◆ **What the task asks**: Please retype the records below exactly, from the first line through the line containing "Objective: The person", and leave out any pictures.
### Listed records
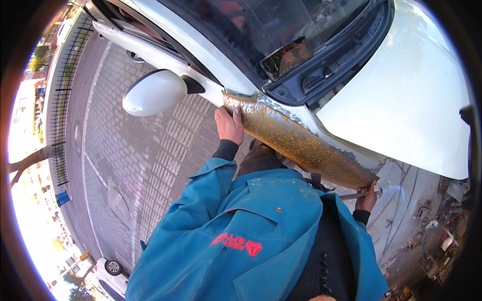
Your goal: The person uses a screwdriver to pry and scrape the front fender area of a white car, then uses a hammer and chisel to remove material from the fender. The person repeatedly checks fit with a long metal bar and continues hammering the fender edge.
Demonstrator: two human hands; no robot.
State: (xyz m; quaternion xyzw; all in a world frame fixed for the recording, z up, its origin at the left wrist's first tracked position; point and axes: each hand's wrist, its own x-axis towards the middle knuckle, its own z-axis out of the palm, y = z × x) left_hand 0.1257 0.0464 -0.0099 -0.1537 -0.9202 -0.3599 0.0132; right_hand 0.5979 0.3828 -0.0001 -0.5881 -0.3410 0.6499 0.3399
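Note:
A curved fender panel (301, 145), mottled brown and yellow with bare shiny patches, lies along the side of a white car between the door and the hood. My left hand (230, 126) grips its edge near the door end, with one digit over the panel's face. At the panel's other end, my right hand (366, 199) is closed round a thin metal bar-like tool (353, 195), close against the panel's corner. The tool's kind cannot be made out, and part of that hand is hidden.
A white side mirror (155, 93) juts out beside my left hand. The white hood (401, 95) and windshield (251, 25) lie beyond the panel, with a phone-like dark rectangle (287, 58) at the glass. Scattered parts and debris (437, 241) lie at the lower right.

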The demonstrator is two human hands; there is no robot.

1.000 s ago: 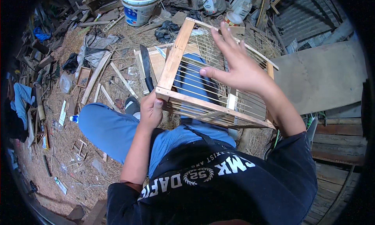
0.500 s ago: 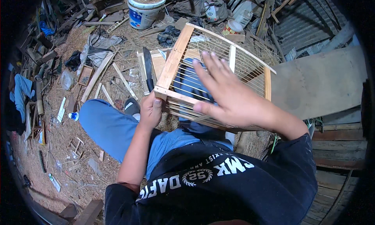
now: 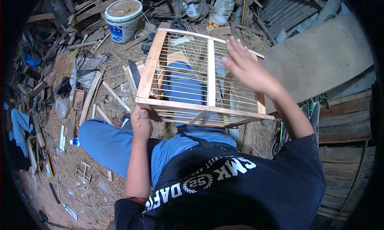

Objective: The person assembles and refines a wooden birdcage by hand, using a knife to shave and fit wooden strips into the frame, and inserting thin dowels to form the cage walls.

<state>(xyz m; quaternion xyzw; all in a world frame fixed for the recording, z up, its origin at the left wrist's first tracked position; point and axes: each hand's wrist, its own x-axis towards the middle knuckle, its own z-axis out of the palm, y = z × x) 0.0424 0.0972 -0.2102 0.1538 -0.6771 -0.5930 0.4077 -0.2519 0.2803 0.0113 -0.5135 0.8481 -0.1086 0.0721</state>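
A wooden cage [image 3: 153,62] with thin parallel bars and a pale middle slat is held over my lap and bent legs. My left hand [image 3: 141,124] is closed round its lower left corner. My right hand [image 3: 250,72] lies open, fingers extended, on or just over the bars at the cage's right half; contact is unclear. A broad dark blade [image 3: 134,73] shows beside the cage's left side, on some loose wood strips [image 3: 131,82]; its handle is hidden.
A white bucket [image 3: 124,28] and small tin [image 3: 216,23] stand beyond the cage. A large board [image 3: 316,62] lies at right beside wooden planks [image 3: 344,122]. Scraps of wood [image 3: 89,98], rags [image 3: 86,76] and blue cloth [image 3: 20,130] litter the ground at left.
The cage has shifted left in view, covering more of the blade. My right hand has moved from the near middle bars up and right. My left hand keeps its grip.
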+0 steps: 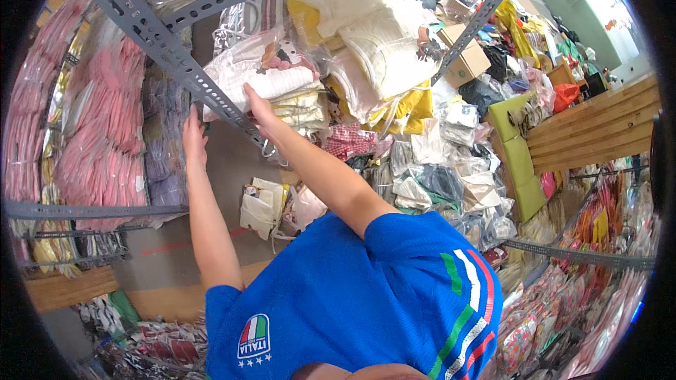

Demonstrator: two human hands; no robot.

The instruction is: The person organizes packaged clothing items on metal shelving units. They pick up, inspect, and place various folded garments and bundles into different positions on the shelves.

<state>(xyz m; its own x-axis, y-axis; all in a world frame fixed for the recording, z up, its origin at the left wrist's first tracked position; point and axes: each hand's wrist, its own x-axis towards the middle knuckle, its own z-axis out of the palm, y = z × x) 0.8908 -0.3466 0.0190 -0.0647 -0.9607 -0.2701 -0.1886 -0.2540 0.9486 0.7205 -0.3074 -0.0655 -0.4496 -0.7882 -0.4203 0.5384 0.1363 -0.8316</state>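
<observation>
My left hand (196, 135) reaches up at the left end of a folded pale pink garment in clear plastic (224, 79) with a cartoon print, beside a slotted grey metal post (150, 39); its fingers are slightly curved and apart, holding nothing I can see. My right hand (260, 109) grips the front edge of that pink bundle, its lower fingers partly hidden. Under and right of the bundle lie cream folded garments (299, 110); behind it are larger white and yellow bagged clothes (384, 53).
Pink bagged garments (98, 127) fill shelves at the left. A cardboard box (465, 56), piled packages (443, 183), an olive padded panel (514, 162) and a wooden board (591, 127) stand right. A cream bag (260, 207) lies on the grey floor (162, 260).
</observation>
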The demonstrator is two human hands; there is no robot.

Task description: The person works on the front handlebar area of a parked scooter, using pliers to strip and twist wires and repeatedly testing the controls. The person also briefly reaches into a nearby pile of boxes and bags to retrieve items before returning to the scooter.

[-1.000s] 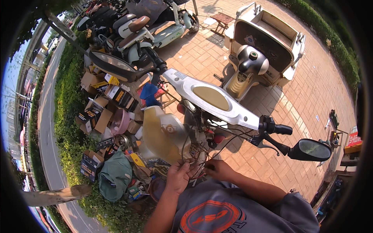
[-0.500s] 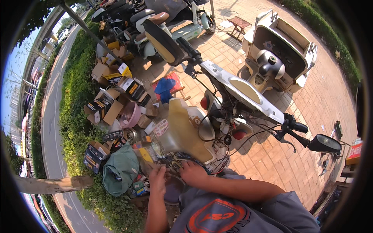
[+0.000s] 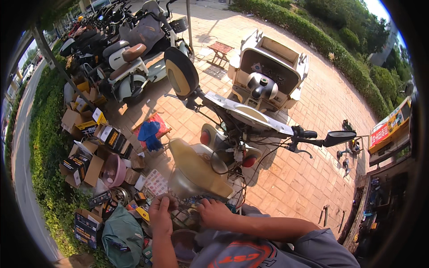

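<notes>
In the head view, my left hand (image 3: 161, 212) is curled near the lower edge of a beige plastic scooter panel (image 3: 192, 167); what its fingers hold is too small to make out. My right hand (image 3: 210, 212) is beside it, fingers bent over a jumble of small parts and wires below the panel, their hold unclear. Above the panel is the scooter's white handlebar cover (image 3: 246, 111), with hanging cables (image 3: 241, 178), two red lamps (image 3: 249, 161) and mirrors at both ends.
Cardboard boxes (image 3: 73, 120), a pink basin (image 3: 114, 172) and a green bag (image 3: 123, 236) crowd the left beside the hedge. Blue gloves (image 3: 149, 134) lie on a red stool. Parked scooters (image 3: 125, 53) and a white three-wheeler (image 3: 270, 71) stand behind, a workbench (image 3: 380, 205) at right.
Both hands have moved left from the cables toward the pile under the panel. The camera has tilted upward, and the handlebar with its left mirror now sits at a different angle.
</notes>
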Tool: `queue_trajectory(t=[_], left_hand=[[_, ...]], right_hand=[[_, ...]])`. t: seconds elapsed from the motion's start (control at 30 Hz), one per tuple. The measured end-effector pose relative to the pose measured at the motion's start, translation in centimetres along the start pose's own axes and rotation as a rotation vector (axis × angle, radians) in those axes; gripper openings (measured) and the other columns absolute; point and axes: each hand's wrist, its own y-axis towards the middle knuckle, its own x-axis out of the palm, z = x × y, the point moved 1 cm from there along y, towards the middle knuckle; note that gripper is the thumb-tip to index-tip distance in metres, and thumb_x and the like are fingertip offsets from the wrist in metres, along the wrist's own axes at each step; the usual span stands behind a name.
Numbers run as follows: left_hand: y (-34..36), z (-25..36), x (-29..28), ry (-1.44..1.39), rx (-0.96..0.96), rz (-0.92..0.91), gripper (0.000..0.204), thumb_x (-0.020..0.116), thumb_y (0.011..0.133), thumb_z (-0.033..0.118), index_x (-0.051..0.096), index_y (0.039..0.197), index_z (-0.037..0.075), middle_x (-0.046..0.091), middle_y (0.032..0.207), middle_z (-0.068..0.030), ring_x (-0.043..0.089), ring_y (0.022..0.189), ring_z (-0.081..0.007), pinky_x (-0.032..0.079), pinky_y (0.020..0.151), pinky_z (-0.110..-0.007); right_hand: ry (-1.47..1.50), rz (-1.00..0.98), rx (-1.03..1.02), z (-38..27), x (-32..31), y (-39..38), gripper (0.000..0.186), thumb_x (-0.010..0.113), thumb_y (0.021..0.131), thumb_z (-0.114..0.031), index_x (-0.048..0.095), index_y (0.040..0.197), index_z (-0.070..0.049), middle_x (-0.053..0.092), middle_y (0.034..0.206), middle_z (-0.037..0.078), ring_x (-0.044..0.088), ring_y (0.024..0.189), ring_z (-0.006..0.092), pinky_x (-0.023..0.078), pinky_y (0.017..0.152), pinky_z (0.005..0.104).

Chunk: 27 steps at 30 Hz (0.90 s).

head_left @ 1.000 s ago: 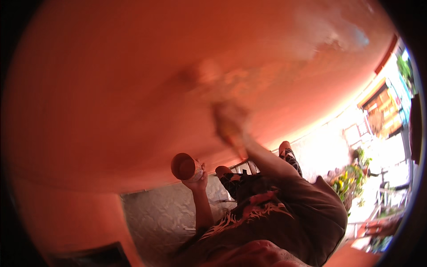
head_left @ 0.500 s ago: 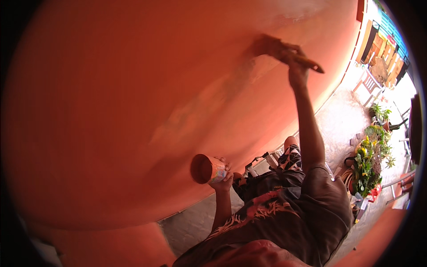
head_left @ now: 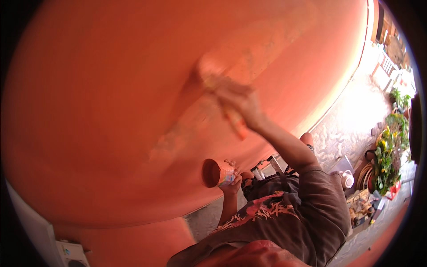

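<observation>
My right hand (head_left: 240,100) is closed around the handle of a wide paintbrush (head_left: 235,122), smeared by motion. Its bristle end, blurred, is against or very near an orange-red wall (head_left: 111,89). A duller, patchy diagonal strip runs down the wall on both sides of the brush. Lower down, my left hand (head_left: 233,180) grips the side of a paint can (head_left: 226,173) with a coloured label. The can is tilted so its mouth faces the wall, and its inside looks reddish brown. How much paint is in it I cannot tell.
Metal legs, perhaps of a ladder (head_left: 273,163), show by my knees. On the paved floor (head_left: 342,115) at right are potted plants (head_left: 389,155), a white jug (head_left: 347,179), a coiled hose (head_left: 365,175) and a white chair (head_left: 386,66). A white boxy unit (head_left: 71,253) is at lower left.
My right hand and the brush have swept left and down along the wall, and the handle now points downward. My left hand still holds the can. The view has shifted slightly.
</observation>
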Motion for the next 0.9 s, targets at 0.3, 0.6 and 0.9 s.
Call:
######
◆ **Worked solution**:
Your goal: The person uses a screwdriver to pry and scrape the front fender area of a white car, then uses a hammer and chisel to remove material from the fender. The person repeatedly checks fit with a long metal bar and continues hammering the fender edge.
Demonstrator: two human hands; no robot.
State: (xyz m; quaternion xyzw; all in a world frame fixed for the recording, z up, its origin at the left wrist's first tracked position; point and axes: each hand's wrist, its own x-axis towards the middle knuckle, its own z-axis out of the palm, y = z × x) left_hand 0.1257 0.0464 -0.0099 -0.1537 -0.9202 -0.3599 0.0132; right_hand 0.5979 0.3828 -0.0001 -0.5881 -0.3410 0.6499 0.3399
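Note:
A curved fender panel (301, 145), mottled brown and yellow with bare shiny patches, lies along the side of a white car between the door and the hood. My left hand (230, 126) grips its edge near the door end, with one digit over the panel's face. At the panel's other end, my right hand (366, 199) is closed round a thin metal bar-like tool (353, 195), close against the panel's corner. The tool's kind cannot be made out, and part of that hand is hidden.
A white side mirror (155, 93) juts out beside my left hand. The white hood (401, 95) and windshield (251, 25) lie beyond the panel, with a phone-like dark rectangle (287, 58) at the glass. Scattered parts and debris (437, 241) lie at the lower right.
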
The demonstrator is two human hands; there is no robot.

1.000 s ago: 
0.500 s ago: 
now: 

Objective: The person assembles and refines a wooden birdcage by hand, using a knife to shave and fit wooden strips into the frame, and inserting thin dowels to form the cage walls.

The exercise was worked through completely.